### WORK INSTRUCTIONS
Transcribe the whole listing exactly; the images stay out.

───

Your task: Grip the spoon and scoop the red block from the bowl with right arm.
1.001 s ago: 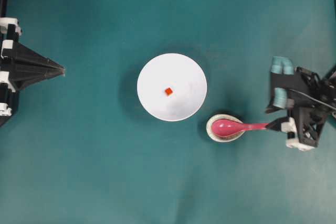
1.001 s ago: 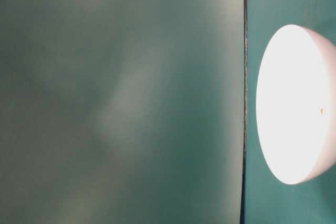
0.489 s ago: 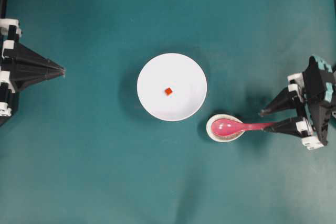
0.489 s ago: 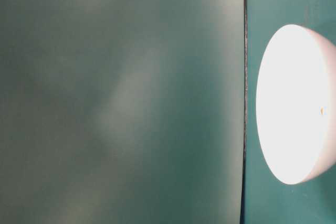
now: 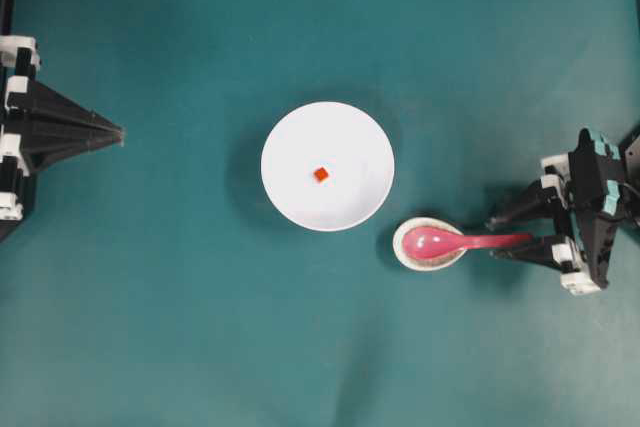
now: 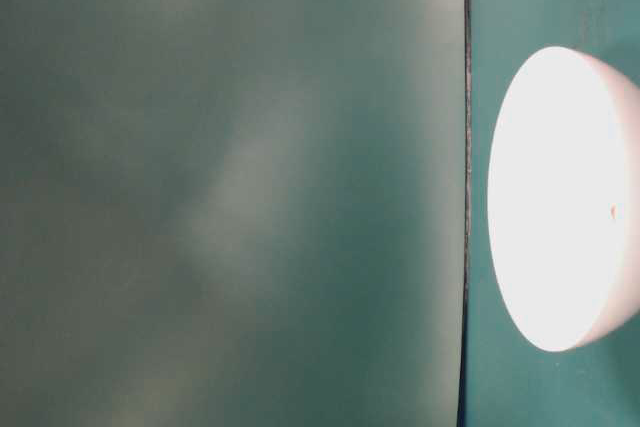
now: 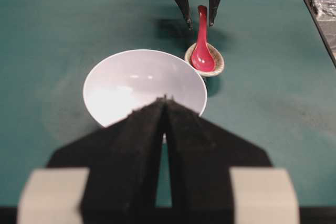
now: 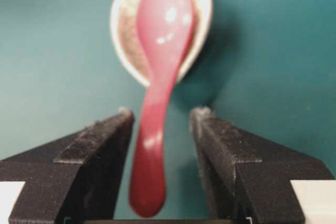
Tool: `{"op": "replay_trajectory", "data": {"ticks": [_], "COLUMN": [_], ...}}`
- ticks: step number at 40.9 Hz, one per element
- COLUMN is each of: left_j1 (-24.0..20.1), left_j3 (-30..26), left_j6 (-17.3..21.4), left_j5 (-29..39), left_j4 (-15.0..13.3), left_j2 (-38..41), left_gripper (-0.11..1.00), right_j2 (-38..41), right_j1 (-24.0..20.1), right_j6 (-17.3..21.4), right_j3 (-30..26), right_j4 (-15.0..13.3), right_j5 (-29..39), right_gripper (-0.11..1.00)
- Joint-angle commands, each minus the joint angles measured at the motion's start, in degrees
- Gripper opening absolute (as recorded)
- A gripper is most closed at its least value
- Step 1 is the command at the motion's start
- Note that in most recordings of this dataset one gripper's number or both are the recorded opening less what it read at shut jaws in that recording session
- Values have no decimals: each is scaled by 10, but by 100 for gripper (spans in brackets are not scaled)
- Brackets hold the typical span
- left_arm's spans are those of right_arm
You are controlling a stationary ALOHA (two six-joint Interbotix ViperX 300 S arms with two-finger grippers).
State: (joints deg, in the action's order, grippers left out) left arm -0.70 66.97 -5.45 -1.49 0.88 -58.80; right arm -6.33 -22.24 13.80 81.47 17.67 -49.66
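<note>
Seen from overhead: now swung down from its raised, folded pose of a second ago, with the right gripper (image 5: pixel 493 237) levelled at the tabletop (image 5: pixel 180 347) and its fingers spread wide to either side of the handle tip of the spoon (image 5: pixel 455 241). No contact yet visible; reads as the approach nearly done, closing on the handle being the step left before any scooping. Lies with its long axis left to right across that view, scoop leftward in the small speckled spoon rest (image 5: pixel 408 252), handle pointing right toward the right gripper. Sits unmoved at the centre of the bowl (image 5: pixel 345 137), the red block (image 5: pixel 321 175), just up-left of the rest. Rests at the far left edge, well apart, the left gripper (image 5: pixel 118 133), fingers drawn together to a point. From table level: only the bowl's bright side and blurred green. From the left wrist: fingers pressed narrow in the foreground, bowl beyond, spoon handle aimed away between the far fingers. From the right wrist: handle running up the middle of the gap, clear space on both sides, scoop farthest off.
</note>
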Motion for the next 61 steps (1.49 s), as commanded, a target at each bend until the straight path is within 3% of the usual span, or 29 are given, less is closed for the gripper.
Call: {"op": "replay_trajectory", "data": {"ticks": [1, 5, 20, 43, 53, 61], "left_j1": [-3, -3, -3, -4, -4, -3], "left_j3": [-17, -17, -16, -15, -15, -16], "left_j6": [-1, -1, -1, -1, -1, -1], "left_j5": [-3, -3, -3, -2, -3, -2], "left_j4": [0, 0, 0, 0, 0, 0], "left_j2": [2, 2, 4, 7, 7, 6], "left_gripper": [0, 0, 0, 0, 0, 0], "right_j2": [-2, -2, -2, -2, -2, -38], "right_j1": [-9, -15, -45, -46, -46, -45], "right_j6": [-23, -43, -47, -62, -74, -76], "right_j3": [-4, -3, 4, 3, -1, -18], "right_j4": [33, 51, 54, 54, 54, 56], "right_j5": [-14, -14, -10, -10, -13, -5], "right_gripper": [52, 52, 52, 38, 25, 25]}}
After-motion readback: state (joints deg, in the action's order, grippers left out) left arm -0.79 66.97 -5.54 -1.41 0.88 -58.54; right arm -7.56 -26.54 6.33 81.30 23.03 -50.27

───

### ANSWER TO THIS TASK
Your task: Grip the spoon and scoop the red block from the bowl with right arm.
1.001 s ago: 
1.001 s ago: 
0.489 s ago: 
0.489 s ago: 
now: 
now: 
now: 
now: 
Tool: `{"op": "replay_trajectory", "data": {"ticks": [_], "COLUMN": [_], ...}}`
- ticks: step number at 40.9 Hz, one per element
- COLUMN is each of: left_j1 (-24.0..20.1), left_j3 (-30..26), left_j6 (-17.3..21.4), left_j5 (-29..39), left_j4 (-15.0..13.3), left_j2 (-38..41), left_gripper (-0.11..1.00), right_j2 (-38..41), right_j1 (-24.0..20.1), right_j6 (-17.3..21.4), right_j3 (-30..26), right_j4 (-15.0..13.3), right_j5 (-29..39), right_gripper (-0.11..1.00)
- Joint-angle commands, each minus the joint angles measured at the motion's start, in degrees
- Gripper opening absolute (as recorded)
- A gripper is most closed at its least value
- Step 1 is the command at the motion's start
- Note that in most recordings of this dataset one gripper's number or both are the recorded opening less what it read at shut jaws in that recording session
- Values have no decimals: each is scaled by 10, but by 100 for gripper (spans in brackets are not scaled)
- Brackets hold the typical span
- left_arm's spans are those of right_arm
You are controlling a stationary ALOHA (two six-joint Interbotix ViperX 300 S arms with two-finger grippers).
State: (joints deg, in the action's order, grippers left out) left arm -0.70 66.97 -5.45 -1.49 0.88 -58.80; right arm -6.33 -22.24 13.80 81.47 17.67 -49.66
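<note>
Seen from overhead: now swung down from its raised, folded pose of a second ago, with the right gripper (image 5: pixel 493 237) levelled at the tabletop (image 5: pixel 180 347) and its fingers spread wide to either side of the handle tip of the spoon (image 5: pixel 455 241). No contact yet visible; reads as the approach nearly done, closing on the handle being the step left before any scooping. Lies with its long axis left to right across that view, scoop leftward in the small speckled spoon rest (image 5: pixel 408 252), handle pointing right toward the right gripper. Sits unmoved at the centre of the bowl (image 5: pixel 345 137), the red block (image 5: pixel 321 175), just up-left of the rest. Rests at the far left edge, well apart, the left gripper (image 5: pixel 118 133), fingers drawn together to a point. From table level: only the bowl's bright side and blurred green. From the left wrist: fingers pressed narrow in the foreground, bowl beyond, spoon handle aimed away between the far fingers. From the right wrist: handle running up the middle of the gap, clear space on both sides, scoop farthest off.
</note>
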Motion for the next 61 steps (1.49 s), as commanded, a target at each bend until the straight path is within 3% of the usual span, or 29 are given, less is closed for the gripper.
Call: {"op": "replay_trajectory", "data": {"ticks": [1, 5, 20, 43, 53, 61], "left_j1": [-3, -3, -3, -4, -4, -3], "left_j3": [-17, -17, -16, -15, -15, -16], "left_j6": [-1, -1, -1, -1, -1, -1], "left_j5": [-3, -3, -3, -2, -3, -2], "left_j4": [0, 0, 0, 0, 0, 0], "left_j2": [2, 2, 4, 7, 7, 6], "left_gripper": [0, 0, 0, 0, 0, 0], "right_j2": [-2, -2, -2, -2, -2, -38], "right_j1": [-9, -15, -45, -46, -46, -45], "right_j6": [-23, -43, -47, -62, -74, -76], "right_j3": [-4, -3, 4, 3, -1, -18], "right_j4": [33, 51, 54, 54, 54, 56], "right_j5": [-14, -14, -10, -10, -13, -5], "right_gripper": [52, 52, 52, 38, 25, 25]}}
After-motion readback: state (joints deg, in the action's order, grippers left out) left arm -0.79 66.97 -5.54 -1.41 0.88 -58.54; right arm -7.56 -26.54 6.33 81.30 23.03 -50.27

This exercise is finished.